Start of Block

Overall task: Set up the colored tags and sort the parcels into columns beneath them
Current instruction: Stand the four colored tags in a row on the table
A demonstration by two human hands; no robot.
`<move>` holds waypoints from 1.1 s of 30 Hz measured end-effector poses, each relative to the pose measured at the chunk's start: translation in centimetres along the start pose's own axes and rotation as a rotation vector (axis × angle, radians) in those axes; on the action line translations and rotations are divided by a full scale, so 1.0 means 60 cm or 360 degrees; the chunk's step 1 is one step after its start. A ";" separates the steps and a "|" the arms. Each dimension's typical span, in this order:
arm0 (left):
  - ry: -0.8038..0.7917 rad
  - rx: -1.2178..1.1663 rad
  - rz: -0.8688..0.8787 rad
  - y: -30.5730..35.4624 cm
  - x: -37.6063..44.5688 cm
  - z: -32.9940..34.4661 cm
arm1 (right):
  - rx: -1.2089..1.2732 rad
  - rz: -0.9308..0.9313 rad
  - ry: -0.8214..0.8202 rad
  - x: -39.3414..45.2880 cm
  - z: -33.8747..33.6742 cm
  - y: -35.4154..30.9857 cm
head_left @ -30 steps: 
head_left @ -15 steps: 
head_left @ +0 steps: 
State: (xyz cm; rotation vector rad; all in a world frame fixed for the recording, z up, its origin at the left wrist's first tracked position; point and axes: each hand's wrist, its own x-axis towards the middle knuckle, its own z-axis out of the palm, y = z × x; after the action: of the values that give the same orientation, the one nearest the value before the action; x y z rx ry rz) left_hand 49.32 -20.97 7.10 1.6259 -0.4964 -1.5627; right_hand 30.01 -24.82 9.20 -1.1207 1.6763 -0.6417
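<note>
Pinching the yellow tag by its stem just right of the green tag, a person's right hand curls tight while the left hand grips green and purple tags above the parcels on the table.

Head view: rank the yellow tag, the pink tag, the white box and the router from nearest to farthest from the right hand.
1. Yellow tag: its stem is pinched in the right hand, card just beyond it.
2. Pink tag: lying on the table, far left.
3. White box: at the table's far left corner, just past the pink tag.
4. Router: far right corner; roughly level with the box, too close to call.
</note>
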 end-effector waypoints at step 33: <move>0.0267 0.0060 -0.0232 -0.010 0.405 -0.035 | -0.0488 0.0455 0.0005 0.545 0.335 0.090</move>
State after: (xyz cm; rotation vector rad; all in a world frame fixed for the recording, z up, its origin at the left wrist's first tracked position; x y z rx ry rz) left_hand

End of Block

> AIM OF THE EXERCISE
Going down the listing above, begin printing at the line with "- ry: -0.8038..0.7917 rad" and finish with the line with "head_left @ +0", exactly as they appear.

> WORKED SOLUTION
  - ry: -0.8038..0.7917 rad
  - rx: -1.2178..1.1663 rad
  - rz: -0.8688..0.8787 rad
  - y: -30.5730..35.4624 cm
  - x: -37.6063..44.5688 cm
  - z: -32.9940..34.4661 cm
arm1 (right):
  - rx: -1.2089..1.2732 rad
  - rz: -0.9308..0.9313 rad
  - ry: -0.8214..0.8202 rad
  - x: -39.3414..45.2880 cm
  - z: -33.8747..33.6742 cm
  - y: -35.4154..30.9857 cm
head_left @ -30 steps: 
head_left @ -15 steps: 
head_left @ +0 steps: 

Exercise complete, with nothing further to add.